Authors: Brian Bacik, Chiu-Feng Yap
Using 1-year worth of retrospective data of Humana MAPD members, competition participants are required to analyze the data to develop a predictive model that takes in a set of features of customers and assigns to each member a probability of being at risk for a transportation challenge. These probabilities will be evaluated by the ROC AUC paradigm, essentially measuring the ability of the model to correctly classify members.

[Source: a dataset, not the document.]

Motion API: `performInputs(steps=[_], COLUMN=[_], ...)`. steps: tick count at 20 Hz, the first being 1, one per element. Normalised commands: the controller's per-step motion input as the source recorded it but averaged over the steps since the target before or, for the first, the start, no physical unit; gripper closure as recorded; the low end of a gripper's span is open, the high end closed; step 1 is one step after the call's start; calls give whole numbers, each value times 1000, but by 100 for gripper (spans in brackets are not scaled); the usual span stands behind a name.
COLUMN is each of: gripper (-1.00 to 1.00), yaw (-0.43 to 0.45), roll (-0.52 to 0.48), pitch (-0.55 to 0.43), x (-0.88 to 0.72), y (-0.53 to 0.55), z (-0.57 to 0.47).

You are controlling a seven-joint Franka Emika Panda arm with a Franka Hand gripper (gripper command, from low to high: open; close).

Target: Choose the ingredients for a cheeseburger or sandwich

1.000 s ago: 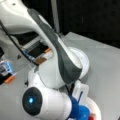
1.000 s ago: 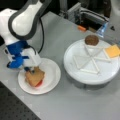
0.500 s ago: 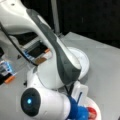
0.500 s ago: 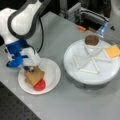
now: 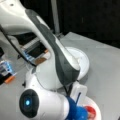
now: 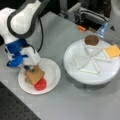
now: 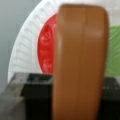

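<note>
I have the gripper (image 6: pixel 29 67) low over the small white plate (image 6: pixel 53 75), at about seven o'clock in a front view, and its jaws are pinching a brown toast square (image 7: pixel 80 62) held on edge. In the wrist view that toast fills the middle and hides most of what lies under it. Past it I see the red tomato disc (image 7: pixel 47 53) at nine o'clock and a strip of green lettuce (image 7: pixel 113 50) at three o'clock, both lying on the plate. In a front view the tomato (image 6: pixel 40 84) sits at the plate's five o'clock, touching the toast (image 6: pixel 33 75).

Well apart, at three o'clock, stands a big round white tray (image 6: pixel 91 62) with raised dividers. A brown patty (image 6: pixel 91 40) rests at its twelve o'clock and a yellow cheese square (image 6: pixel 112 51) at its two o'clock edge.

In a front view the arm (image 5: pixel 50 55) blocks nearly everything; only a sliver of the plate and tomato (image 5: pixel 90 112) shows at five o'clock.

Everything stands on a grey table (image 6: pixel 62 105); dark equipment (image 6: pixel 85 15) crowds its far edge.
</note>
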Motion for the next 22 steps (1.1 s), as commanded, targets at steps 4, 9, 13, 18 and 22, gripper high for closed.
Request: performInputs(steps=[4, 9, 13, 18, 22], gripper=[-100, -100, -100, -100, -100], yaw=[122, 135, 144, 132, 107], roll=[306, 291, 282, 260, 175], pitch=[-28, -41, -43, -7, 68], x=[102, 103, 115, 126, 114], y=[-180, -225, -241, -212, -188], z=[6, -1, 2, 56, 179])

- Categorical variable encoding
- Feature engineering
- Hyperparameter tuning
- Dimension reduction
- Logistic Regression Classifier
- Lasso Regression
- Elastic Net
- Support Vector Machine
- Random Forest
- XGBoost Classifier
Raw training data and the holdout set are provided by Humana. Data comes from various sources documenting members’ medical-related behaviors, including:
- Medical claims
- Pharmacy claims
- Lab claims
- Demographic/consumer data
- Credit card
- Clinical condition related
- CMS member data elements
The target variable (transportation issue) is a self-reported binary variable (“0” - No, “1” - Yes) to indicate transportation challenges. Transportation screening question:
“In the past 12 months, has a lack of reliable transportation kept you from medical appointments, meetings, work, or getting things needed for daily living?”
is coming from the Accountable Health Communities - Health-Related Social Needs Screening Tool. The survey was completed in November/December 2019.